■ SUPPLIED DATA
"""

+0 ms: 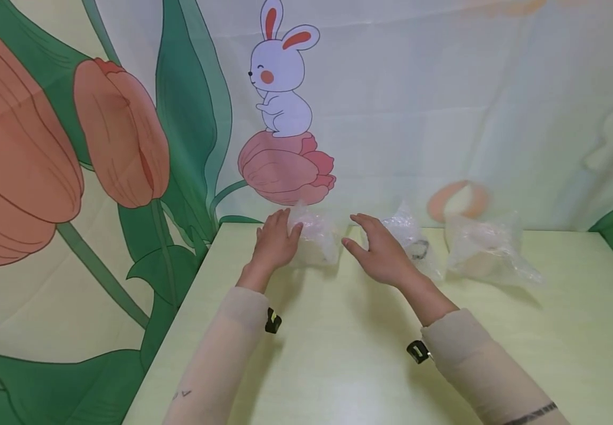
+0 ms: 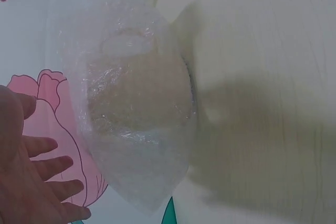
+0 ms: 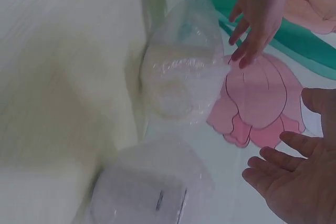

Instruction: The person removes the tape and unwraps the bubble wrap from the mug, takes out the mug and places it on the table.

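Observation:
Three clear plastic packages stand along the back of the table. The left package (image 1: 314,242) wraps something pale beige; in the left wrist view this beige-filled package (image 2: 142,93) shows its crinkled wrap. My left hand (image 1: 276,241) is at its left side with fingers spread; whether it touches the wrap I cannot tell. My right hand (image 1: 381,251) hovers between the left package and the middle package (image 1: 404,233), fingers extended and holding nothing. Dark markings show on the middle package, also in the right wrist view. The right package (image 1: 487,251) lies apart from both hands.
The pale table (image 1: 338,366) meets a cloth backdrop (image 1: 391,106) printed with tulips and a rabbit. Its left edge slants toward me. Each sleeve cuff carries a small black clip (image 1: 273,320).

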Demonstrator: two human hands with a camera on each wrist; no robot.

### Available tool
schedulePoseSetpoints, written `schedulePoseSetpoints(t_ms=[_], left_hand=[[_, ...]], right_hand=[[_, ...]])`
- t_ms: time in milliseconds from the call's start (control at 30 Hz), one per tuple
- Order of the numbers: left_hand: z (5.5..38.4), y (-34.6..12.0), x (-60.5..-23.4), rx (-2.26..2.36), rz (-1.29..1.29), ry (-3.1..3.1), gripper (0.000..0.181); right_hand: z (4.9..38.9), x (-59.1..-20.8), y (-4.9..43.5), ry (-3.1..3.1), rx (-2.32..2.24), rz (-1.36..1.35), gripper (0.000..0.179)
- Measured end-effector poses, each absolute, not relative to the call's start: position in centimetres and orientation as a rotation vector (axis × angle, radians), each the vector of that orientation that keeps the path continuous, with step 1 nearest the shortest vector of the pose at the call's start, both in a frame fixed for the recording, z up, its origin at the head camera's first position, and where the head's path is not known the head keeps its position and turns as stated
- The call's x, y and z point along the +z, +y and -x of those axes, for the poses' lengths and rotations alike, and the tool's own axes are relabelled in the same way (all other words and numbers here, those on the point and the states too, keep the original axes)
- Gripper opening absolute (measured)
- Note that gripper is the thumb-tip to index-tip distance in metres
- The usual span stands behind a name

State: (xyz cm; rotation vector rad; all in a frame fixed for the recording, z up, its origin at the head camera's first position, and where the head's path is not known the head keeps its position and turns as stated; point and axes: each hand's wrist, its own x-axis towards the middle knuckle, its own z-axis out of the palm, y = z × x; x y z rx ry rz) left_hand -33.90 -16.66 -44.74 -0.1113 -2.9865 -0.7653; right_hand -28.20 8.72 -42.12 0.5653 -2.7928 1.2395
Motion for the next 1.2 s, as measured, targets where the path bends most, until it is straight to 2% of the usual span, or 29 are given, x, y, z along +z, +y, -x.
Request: schedulePoseSetpoints(t_ms=[333,633,933,1200], left_hand=[[35.4,-17.1,-44.2,-0.916,-0.078,-3.019,0.077],[35.8,-17.5,-45.1,-1.066,-0.198,-3.056,0.084],[36.3,-17.1,-45.9,-1.088,-0.257,-3.071,0.090],[37.1,-16.9,-46.4,-1.217,-0.295,-3.055,0.093]], right_hand=[[29.2,-42.2,4.4,-2.801,1.626,-0.429,0.070],[30.3,-44.6,1.7,-2.803,1.821,-0.163,0.070],[31.0,-46.5,0.8,-2.804,1.826,-0.055,0.068],[31.4,-47.2,1.2,-2.815,1.883,-0.087,0.069]])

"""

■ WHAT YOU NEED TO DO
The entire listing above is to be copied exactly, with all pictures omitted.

■ SOLUTION TO THIS EXERCISE
+0 ms: 
+0 ms: 
+0 ms: 

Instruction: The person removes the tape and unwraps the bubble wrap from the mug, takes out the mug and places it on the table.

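Observation:
Three clear plastic packages stand along the back of the table. The left package (image 1: 314,242) wraps something pale beige; in the left wrist view this beige-filled package (image 2: 142,93) shows its crinkled wrap. My left hand (image 1: 276,241) is at its left side with fingers spread; whether it touches the wrap I cannot tell. My right hand (image 1: 381,251) hovers between the left package and the middle package (image 1: 404,233), fingers extended and holding nothing. Dark markings show on the middle package, also in the right wrist view. The right package (image 1: 487,251) lies apart from both hands.
The pale table (image 1: 338,366) meets a cloth backdrop (image 1: 391,106) printed with tulips and a rabbit. Its left edge slants toward me. Each sleeve cuff carries a small black clip (image 1: 273,320).
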
Demonstrator: two human hands with a camera on each wrist; no robot.

### Available tool
schedulePoseSetpoints, written `schedulePoseSetpoints(t_ms=[_], left_hand=[[_, ...]], right_hand=[[_, ...]])`
- t_ms: time in milliseconds from the call's start (control at 30 Hz), one per tuple
- Order of the numbers: left_hand: z (5.5..38.4), y (-34.6..12.0), x (-60.5..-23.4), rx (-2.26..2.36), rz (-1.29..1.29), ry (-3.1..3.1), gripper (0.000..0.181); right_hand: z (4.9..38.9), x (-59.1..-20.8), y (-4.9..43.5), ry (-3.1..3.1), rx (-2.32..2.24), rz (-1.36..1.35), gripper (0.000..0.179)
- Measured end-effector poses, each absolute, not relative to the call's start: position in centimetres and orientation as a rotation vector (axis × angle, radians), each the vector of that orientation that keeps the path continuous, with step 1 nearest the shortest vector of the pose at the call's start, both in a frame fixed for the recording, z up, its origin at the head camera's first position, and where the head's path is not known the head keeps its position and turns as stated
- The call's x, y and z point along the +z, +y and -x of those axes, for the poses' lengths and rotations alike, and the tool's own axes are relabelled in the same way (all other words and numbers here, those on the point and the states too, keep the original axes)
- Gripper opening absolute (measured)
- Note that gripper is the thumb-tip to index-tip distance in metres
- The usual span stands behind a name

State: (xyz cm; rotation vector rad; all in a frame fixed for the recording, z up, its origin at the head camera's first position, and where the head's path is not known the head keeps its position and turns as stated; point and axes: each hand's wrist, its own x-axis towards the middle knuckle, its own z-axis out of the palm, y = z × x; x y z rx ry rz) left_hand -33.90 -16.66 -44.74 -0.1113 -2.9865 -0.7653; right_hand -28.20 8.72 -42.12 0.5653 -2.7928 1.2395
Motion for the next 1.2 s, as measured, targets where the path bends most, until it is straight to 2% of the usual span, or 29 are given, x, y, z along +z, +y, -x.
Request: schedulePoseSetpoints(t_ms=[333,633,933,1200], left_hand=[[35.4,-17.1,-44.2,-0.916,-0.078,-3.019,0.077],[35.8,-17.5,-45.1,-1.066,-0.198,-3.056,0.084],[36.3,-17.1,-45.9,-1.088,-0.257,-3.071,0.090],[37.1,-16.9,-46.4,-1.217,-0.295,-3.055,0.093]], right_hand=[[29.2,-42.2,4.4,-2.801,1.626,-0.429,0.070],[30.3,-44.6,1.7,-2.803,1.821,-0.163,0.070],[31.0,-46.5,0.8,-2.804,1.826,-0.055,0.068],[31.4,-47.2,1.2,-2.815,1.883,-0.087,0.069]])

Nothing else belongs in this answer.